**TASK OBJECTIVE:**
Print this span of the material below exactly: the line with "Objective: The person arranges", the line with "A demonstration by", and every line between them, but nothing else.

**EXCERPTED DATA:**
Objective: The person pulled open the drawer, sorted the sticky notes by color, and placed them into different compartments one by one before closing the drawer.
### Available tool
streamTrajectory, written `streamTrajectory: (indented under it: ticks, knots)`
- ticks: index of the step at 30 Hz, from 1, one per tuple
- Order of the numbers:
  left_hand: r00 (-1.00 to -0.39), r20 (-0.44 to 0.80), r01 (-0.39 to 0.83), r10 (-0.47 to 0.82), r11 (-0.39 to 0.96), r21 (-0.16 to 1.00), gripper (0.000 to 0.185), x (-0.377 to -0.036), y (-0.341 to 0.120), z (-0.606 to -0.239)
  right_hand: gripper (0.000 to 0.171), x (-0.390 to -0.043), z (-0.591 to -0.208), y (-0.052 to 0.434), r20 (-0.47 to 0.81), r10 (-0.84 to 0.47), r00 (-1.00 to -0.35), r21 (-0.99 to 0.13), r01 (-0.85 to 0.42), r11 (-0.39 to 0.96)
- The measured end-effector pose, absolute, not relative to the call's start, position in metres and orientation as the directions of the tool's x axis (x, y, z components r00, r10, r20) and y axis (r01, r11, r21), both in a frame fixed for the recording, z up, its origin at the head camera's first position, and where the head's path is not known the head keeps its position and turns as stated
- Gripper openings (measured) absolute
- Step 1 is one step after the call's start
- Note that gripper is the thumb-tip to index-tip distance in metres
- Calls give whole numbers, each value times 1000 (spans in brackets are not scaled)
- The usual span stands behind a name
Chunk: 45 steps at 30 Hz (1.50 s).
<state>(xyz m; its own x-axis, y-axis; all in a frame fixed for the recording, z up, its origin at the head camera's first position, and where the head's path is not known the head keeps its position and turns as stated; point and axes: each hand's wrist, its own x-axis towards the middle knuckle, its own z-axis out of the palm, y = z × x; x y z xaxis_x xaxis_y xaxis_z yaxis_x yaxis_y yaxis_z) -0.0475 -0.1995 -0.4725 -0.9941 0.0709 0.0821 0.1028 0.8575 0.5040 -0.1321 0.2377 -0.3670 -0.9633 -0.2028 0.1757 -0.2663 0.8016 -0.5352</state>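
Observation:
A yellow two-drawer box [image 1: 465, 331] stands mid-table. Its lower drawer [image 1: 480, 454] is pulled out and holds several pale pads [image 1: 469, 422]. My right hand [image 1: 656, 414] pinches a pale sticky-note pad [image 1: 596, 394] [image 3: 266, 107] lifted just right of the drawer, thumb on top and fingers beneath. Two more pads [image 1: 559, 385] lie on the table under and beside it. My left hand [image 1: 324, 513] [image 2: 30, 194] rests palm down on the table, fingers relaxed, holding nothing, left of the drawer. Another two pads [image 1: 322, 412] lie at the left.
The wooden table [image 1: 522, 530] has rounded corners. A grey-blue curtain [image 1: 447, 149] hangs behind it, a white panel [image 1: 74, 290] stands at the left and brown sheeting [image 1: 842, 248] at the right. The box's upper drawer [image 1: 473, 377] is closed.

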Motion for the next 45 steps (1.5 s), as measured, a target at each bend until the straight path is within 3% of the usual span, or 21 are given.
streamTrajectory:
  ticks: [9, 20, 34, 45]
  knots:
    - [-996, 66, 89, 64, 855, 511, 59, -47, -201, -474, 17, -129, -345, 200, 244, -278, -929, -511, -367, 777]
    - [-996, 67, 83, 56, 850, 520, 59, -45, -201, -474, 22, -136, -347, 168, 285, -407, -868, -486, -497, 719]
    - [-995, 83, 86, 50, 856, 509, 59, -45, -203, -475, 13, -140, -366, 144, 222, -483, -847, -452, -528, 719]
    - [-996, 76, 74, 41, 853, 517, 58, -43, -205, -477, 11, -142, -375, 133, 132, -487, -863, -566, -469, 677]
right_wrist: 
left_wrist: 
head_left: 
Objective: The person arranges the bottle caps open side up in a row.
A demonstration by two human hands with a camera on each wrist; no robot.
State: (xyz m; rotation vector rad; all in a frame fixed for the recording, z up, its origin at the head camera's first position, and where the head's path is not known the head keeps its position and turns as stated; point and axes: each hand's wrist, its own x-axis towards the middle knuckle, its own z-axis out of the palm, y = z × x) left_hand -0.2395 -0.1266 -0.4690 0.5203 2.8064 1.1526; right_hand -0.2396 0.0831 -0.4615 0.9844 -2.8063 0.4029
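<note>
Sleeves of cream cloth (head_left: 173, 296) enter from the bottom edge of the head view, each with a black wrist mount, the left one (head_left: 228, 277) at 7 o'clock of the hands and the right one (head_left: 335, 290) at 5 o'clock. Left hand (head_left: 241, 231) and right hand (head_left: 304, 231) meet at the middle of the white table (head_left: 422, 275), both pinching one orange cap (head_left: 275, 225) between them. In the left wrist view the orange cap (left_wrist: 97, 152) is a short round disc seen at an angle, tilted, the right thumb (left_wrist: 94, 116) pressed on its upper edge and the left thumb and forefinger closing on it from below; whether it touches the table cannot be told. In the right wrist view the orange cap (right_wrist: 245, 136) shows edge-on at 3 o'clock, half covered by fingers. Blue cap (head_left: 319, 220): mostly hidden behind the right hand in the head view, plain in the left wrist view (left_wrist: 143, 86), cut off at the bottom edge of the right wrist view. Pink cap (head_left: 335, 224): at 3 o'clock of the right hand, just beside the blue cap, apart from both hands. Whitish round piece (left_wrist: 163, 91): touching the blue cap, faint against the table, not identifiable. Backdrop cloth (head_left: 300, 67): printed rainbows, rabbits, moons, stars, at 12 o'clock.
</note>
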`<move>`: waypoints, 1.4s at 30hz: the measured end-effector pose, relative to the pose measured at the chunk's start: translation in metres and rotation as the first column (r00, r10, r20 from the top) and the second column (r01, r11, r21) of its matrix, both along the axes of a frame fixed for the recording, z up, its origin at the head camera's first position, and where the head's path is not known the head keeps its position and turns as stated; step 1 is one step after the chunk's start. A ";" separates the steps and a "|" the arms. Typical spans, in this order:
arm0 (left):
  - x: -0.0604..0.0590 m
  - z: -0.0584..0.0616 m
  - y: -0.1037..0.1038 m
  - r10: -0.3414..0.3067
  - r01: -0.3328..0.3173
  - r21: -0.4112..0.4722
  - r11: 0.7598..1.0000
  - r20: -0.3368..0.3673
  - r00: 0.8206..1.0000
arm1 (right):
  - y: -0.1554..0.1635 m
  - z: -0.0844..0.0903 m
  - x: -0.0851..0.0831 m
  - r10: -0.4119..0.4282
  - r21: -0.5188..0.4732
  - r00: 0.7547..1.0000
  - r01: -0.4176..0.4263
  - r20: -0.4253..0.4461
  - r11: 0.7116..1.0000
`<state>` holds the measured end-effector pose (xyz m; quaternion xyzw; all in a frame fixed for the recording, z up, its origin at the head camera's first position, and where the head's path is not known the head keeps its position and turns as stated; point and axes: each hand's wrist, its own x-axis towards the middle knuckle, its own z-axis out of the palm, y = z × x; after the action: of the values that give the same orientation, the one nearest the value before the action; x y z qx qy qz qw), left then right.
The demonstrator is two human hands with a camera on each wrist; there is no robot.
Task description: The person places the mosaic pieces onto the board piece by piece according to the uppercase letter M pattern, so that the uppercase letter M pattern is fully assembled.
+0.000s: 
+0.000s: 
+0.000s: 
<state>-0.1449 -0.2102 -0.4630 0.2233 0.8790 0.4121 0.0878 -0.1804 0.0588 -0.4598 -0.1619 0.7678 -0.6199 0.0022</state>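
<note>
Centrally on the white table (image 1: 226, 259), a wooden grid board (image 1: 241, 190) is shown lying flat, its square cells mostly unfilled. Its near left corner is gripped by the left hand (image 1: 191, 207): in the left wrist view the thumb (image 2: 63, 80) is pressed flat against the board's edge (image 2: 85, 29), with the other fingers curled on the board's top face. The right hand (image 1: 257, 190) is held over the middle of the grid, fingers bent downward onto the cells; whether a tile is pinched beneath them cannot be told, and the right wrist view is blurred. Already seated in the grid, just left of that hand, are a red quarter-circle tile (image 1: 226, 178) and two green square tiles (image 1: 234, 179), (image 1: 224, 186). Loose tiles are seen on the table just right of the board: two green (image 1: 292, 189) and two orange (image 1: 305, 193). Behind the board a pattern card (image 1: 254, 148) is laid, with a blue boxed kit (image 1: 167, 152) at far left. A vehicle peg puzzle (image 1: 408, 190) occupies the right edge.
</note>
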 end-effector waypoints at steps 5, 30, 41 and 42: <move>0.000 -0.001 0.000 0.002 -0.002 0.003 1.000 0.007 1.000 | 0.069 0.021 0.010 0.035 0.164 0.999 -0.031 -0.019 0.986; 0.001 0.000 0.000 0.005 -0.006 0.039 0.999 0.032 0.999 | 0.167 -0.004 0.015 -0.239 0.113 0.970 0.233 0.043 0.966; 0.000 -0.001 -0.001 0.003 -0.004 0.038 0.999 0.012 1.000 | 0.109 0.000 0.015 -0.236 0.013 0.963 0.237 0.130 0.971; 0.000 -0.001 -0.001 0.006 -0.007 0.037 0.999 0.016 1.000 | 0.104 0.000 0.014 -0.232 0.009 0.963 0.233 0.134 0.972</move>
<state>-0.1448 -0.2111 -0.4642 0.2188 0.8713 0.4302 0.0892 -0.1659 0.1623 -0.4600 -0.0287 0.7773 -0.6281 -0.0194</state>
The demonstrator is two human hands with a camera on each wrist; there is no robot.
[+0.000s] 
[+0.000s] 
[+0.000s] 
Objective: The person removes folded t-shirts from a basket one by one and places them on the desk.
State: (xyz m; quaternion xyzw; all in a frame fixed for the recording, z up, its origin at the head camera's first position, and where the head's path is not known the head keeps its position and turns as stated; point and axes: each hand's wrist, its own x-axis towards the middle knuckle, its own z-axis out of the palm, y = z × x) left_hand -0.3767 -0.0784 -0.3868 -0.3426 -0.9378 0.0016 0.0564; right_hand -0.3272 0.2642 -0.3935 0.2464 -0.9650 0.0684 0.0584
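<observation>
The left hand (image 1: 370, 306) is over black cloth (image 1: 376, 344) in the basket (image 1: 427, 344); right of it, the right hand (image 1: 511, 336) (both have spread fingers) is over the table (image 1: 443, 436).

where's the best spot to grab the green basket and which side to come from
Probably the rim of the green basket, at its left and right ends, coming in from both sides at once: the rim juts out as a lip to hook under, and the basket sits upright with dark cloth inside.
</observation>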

**EXPECTED OUTPUT:**
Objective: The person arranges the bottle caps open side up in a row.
A demonstration by two human hands with a camera on each wrist; no robot.

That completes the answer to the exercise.